— What to produce —
When a line of the material has the word "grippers" in it, copy that line.

— Data extract —
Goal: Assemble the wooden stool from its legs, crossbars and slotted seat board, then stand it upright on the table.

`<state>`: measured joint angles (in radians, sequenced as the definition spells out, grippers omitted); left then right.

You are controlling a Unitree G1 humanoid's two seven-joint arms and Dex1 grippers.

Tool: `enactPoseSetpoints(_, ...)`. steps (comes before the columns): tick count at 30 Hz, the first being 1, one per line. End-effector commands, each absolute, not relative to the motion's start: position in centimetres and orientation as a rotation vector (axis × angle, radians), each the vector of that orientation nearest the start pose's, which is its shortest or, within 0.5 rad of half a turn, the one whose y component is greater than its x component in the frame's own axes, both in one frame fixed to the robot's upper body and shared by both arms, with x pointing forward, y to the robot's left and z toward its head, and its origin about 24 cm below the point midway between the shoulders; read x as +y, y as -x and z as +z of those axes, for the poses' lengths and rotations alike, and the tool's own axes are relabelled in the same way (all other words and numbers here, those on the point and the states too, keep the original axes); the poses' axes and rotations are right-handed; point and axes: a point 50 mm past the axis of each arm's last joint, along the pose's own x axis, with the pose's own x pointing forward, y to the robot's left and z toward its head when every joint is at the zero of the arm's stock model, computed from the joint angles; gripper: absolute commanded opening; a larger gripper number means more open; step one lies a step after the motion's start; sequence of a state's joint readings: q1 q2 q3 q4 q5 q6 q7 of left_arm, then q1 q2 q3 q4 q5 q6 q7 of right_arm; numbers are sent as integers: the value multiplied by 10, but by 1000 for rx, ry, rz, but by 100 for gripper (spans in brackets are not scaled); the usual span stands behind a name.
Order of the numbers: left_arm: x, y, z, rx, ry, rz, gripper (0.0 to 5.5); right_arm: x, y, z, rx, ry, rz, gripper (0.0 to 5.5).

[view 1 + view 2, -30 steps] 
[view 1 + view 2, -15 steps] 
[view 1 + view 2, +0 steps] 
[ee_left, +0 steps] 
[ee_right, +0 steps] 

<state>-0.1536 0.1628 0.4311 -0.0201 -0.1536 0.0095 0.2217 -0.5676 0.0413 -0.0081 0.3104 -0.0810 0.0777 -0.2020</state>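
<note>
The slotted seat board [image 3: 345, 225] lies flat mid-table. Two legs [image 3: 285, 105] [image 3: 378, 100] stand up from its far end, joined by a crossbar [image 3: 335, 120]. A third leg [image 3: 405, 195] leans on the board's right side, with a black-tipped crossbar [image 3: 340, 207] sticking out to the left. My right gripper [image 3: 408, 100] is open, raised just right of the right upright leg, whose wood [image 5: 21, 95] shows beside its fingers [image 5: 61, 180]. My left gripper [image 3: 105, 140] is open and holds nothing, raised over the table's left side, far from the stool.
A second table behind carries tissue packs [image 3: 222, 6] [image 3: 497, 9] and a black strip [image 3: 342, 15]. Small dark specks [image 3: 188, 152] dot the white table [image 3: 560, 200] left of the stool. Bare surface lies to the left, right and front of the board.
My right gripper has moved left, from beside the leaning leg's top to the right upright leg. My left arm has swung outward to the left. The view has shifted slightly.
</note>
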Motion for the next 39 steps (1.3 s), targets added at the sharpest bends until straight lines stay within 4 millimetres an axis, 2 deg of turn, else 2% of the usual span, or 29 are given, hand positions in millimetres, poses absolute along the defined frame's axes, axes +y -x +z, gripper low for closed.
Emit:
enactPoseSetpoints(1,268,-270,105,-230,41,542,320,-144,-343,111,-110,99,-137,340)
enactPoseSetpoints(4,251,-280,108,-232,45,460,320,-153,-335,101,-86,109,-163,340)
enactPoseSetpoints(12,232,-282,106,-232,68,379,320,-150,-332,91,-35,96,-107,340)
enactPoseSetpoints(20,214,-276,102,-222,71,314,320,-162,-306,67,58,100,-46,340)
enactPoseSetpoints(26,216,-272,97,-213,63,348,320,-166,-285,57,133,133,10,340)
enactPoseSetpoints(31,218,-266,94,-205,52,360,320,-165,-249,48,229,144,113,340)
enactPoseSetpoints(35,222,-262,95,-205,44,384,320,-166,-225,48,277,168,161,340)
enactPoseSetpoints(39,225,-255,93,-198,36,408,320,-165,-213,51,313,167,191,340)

— Written answer —
`<state>`: measured joint angles (in radians, sequenced as the definition spells out, grippers omitted); left then right.
You are controlling a Unitree G1 humanoid's two seven-joint arms and Dex1 grippers.

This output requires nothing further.